EU Pay Transparency Directive 2026: A Plain English Guide for Small Companies
Why This Is Suddenly Everywhere
By June 2026, every EU member state must have transposed the Pay Transparency Directive into national law. For HR leaders at small and medium companies in Italy, France, Germany, Poland, Spain, and the rest of the bloc, that means new reporting obligations, new candidate rights, and new internal pressure to actually understand how your pay structure works.
This guide is the plain-English version, written for the HR or operations lead at a 30 to 250 person company who does not have time to read 60 pages of EU directive language.
The Five Things You Have to Do
- Post salary ranges in job ads: every job posting must include either a specific pay level or a range. "Competitive salary" is no longer compliant.
- Stop asking candidates for their current salary: this question is now banned across the EU as part of the directive.
- Tell employees how their pay compares: every employee can request information on their pay level and the average pay level for the same work, broken down by gender, without retaliation.
- Report your pay gap: companies above 100 employees must report gender pay gap data, with thresholds tightening over the next five years.
- Conduct joint pay assessment if your gap exceeds 5 percent: if any pay gap is more than 5 percent and you cannot justify it on objective grounds, you have to do a structured assessment with employee representatives.
What Compliance Looks Like in Practice
For a small company, compliance is mostly about three things: clean salary data, clear pay bands, and a process for handling pay information requests.
Clean salary data means every employee has a current salary recorded, in a system that lets you slice by role, gender, and tenure. If you are still doing this in spreadsheets, you are going to have a bad time. Our post on the hidden cost of manual HR processes applies here too: the cost of compliance work scales with the cost of finding the data.
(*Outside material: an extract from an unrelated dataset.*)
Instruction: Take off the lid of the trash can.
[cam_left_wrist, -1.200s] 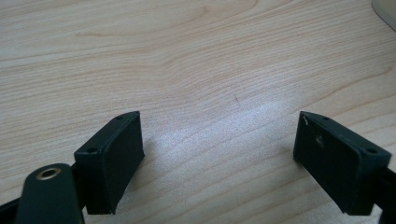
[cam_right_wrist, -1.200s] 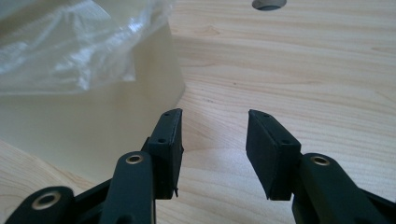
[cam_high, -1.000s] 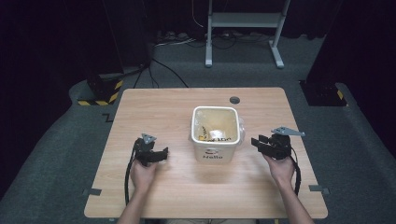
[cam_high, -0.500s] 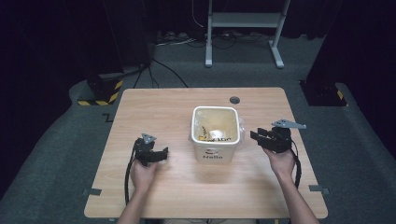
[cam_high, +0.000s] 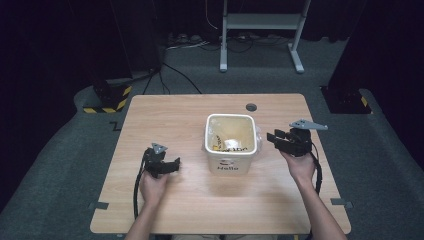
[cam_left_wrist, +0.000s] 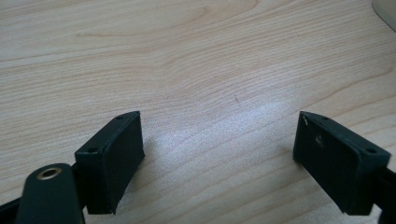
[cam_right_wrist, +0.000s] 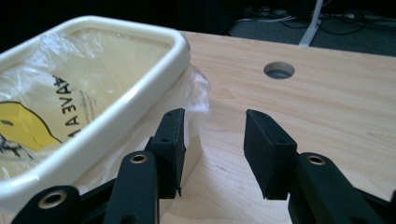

Clear pay bands mean that for each role, you have a defined minimum, midpoint, and maximum, and you can articulate why someone is at the level they are at. "We just paid what they asked for" does not survive the directive.
A pay information request process means a written response to any employee who asks how their pay compares, within two months. Most companies will only get one or two requests a year, but the first one always seems to come at the worst possible moment.
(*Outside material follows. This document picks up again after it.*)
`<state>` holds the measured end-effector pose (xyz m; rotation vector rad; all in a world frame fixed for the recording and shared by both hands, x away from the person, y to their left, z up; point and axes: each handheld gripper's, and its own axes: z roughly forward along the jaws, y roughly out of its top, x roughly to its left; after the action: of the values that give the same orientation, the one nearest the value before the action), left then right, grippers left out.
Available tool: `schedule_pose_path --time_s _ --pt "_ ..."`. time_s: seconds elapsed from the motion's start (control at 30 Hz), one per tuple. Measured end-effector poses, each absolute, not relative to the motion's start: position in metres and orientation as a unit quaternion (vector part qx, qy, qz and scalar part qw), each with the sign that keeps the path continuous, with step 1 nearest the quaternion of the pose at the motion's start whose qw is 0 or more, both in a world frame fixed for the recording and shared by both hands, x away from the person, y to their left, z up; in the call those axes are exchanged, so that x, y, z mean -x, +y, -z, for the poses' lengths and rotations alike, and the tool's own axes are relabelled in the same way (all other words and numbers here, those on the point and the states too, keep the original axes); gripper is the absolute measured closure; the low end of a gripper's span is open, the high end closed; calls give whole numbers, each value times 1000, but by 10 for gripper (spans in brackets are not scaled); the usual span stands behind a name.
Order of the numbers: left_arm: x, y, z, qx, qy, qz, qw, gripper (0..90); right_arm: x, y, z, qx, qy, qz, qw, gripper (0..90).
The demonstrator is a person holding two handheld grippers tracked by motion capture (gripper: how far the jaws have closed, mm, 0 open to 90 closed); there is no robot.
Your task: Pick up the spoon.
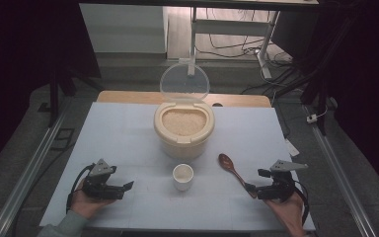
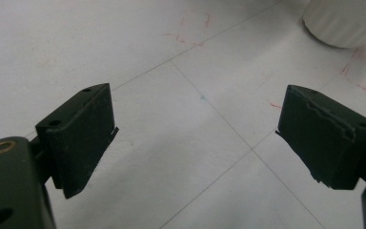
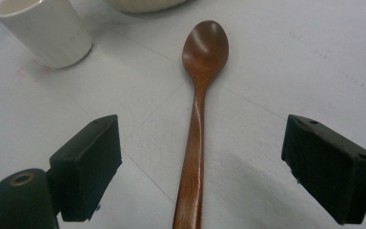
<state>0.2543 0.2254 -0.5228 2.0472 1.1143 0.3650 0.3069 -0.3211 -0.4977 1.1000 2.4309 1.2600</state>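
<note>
Wooden spoon (image 3: 198, 109) looking glossy brown; cup (image 3: 45, 28) showing smooth white glaze (ceramic-looking); table sheet (image 1: 128, 133) appearing matt; container lid (image 1: 184, 83) clear plastic.

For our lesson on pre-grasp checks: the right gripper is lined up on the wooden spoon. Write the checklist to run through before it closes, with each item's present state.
1. Right gripper jaws open: ok.
2. Spoon handle lies between the jaws: ok.
3. Spoon flat on the table, bowl pointing away from the gripper: ok.
4. Rice bin lid open, rice reachable: ok.
5. Cup upright in front of the bin: ok.
6. Left gripper open, holding nothing, apart from the cup: ok.
</note>
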Motion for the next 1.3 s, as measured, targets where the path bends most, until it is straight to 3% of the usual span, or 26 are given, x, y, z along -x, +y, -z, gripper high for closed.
schedule_pose_path --time_s 0.7,1.3 --pt "-254 226 523 -803 434 -144 382 120 -304 -319 496 -365 824 -417 114 154" --pt "-254 225 523 -804 436 -143 379 118 -307 -302 472 -365 856 -347 118 250"
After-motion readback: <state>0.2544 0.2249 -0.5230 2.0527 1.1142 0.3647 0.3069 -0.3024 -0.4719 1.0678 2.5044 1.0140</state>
Three Things to Do This Quarter
- Pull a pay audit: export every employee's role, salary, gender, and tenure into one document. Sort by role, look at the spread within each role. Anything you cannot explain on objective grounds is risk.
- Update job posting templates: add a "Salary range" field. Make it required. If you do not have ranges, this is the forcing function to build them.
- Pick a tool that can run this for you: spreadsheets do not scale to compliance. Our guide to HR software in 2026 covers what to look for; for pay-gap reporting specifically, look for tools that produce the official report formats your country requires.
The Penalty If You Do Nothing
Penalties vary by country, but most have settled on a combination of fines (typically up to 1 to 2 percent of annual revenue per violation) and a presumption of unlawful pay discrimination in any subsequent legal claim. The presumption is the part most companies underestimate. If a candidate or employee files a claim and you cannot show pay-data documentation, the burden of proof flips. You have to prove you were not discriminating, instead of them having to prove you were.
If you are in a covered country and you have not started, the realistic timeline is three months to be ready for the first reporting deadline. Start now.
Need a system that already produces directive-ready pay reports? Compare TracefyHR's flat-fee plans instead of per-seat tools that scale faster than your headcount does.
Frequently Asked Questions
Who must comply with the EU Pay Transparency Directive?
Companies of any size in EU member states. Reporting obligations scale by headcount: full reporting starts at 100+ employees.
When does the EU Pay Transparency Directive take effect?
Member states must transpose it into national law by 7 June 2026. Compliance obligations start the same date.
What is the penalty for non-compliance?
Fines up to 1 to 2 percent of annual revenue per violation, plus a presumption of unlawful discrimination in any related legal claim.
Can we still ask candidates their current salary?
No. The directive bans this question across all EU member states for covered employers.
Do small companies under 100 employees have to report pay gap data?
Not for the formal report, but you must still post salary ranges in job ads and respond to employee pay-comparison requests.
What counts as objective grounds for a pay gap above 5 percent?
Documented differences in tenure, qualifications, performance, or job content. "We just paid what they asked" does not qualify.